Author: Matthew J Binnington, Anne Marie Smith and Richard Lee on behalf of Advanced Chemistry Development

Free to read

This article has been unlocked and is ready to read.


As the technical capabilities of mass spectrometers advance - for example, greater mass accuracy and resolution - the demand for efficient analysis of increasingly complex samples via mass spectrometry (MS) has grown accordingly. Liquid chromatography (LC) and gas chromatography (GC) represent effective tools for reducing sample complexity, however co-elution of experimental components remains nearly unavoidable [1].
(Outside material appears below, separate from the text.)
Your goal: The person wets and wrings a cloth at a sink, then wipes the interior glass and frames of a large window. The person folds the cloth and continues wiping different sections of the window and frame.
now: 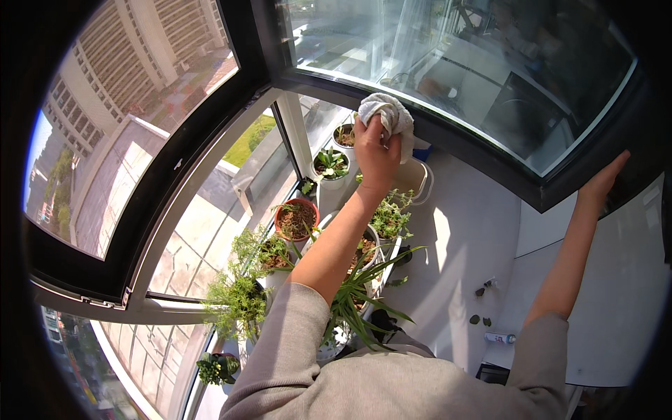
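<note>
My left hand point(379, 152) grips a crumpled white cloth point(389, 116) against the lower rail of a dark-framed window sash point(446, 128), which stands swung open into the room. On the far side of the same sash, my right hand point(604, 181) rests at the outer edge near the lower corner, its fingers stretched out and partly hidden. The sash's glass point(472, 68) shows reflections and pale streaks. Below my left forearm are potted plants, among them a terracotta-coloured pot point(318, 212) and a white pot with a leafy plant point(331, 165).
A second dark-framed window point(210, 136) stands at the left, with buildings and paving beyond. Long-leaved plants point(362, 294) are close to my body. A pale bin point(420, 181) is behind the pots. A spray can point(500, 338) lies at lower right, by a white cabinet surface point(593, 294).
</note>
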Tool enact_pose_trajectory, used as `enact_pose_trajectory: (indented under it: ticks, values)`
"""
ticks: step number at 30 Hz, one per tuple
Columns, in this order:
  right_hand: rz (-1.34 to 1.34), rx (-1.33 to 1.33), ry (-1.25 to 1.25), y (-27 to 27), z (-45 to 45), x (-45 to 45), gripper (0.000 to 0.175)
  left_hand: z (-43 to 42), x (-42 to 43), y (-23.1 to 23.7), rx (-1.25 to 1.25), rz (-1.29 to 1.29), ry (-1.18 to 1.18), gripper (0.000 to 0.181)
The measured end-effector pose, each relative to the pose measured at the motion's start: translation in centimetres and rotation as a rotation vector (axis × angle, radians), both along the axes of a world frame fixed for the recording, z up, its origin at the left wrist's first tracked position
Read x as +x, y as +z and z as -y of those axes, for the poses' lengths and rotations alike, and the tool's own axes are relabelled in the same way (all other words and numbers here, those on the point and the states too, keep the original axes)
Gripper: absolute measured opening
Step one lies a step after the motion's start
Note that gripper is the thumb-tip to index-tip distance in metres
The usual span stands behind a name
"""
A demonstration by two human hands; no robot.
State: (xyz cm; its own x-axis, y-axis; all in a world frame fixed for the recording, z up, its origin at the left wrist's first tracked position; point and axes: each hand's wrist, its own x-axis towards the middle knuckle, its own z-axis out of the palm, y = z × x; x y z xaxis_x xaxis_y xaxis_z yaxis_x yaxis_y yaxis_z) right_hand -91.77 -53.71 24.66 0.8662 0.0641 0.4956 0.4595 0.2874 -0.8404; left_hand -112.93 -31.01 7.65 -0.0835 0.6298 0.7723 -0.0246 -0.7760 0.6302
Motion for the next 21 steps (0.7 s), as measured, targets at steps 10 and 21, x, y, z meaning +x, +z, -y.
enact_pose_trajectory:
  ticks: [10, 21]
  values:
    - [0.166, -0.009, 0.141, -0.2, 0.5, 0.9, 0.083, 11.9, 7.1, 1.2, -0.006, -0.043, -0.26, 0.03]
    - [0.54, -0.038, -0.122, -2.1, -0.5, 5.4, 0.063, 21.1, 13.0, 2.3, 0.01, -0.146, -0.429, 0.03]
Though such mass spectrometer enhancements have led to greater accuracy in determining the elemental composition of sample components, their outputs lack structural information. Chemical structure data is necessary to identify sample constituents, and critical to the process of distinguishing ‘known unknowns’ - components that have been previously identified [2] - from true unknowns in MS analyses. This process, termed deformulation, typically represents a major analytical bottleneck. This is due to the significant time required to confirm the presence of all known unknowns, before moving on to isolation of any true unknowns for further characterisation.
This technical article presents a two-step deformulation approach designed to efficiently identify known unknowns by 1) utilising LC/MS/MS data to perform mass spectral searching of available libraries, and then 2) performing follow-up screening of any poorly resolved components against structural databases using predicted chemical formula and accurate mass information. This workflow utilises ACD/MS Structure ID Suite, to expedite deformulation and ensure that full elucidation activities are limited to only those components that have not been previously identified.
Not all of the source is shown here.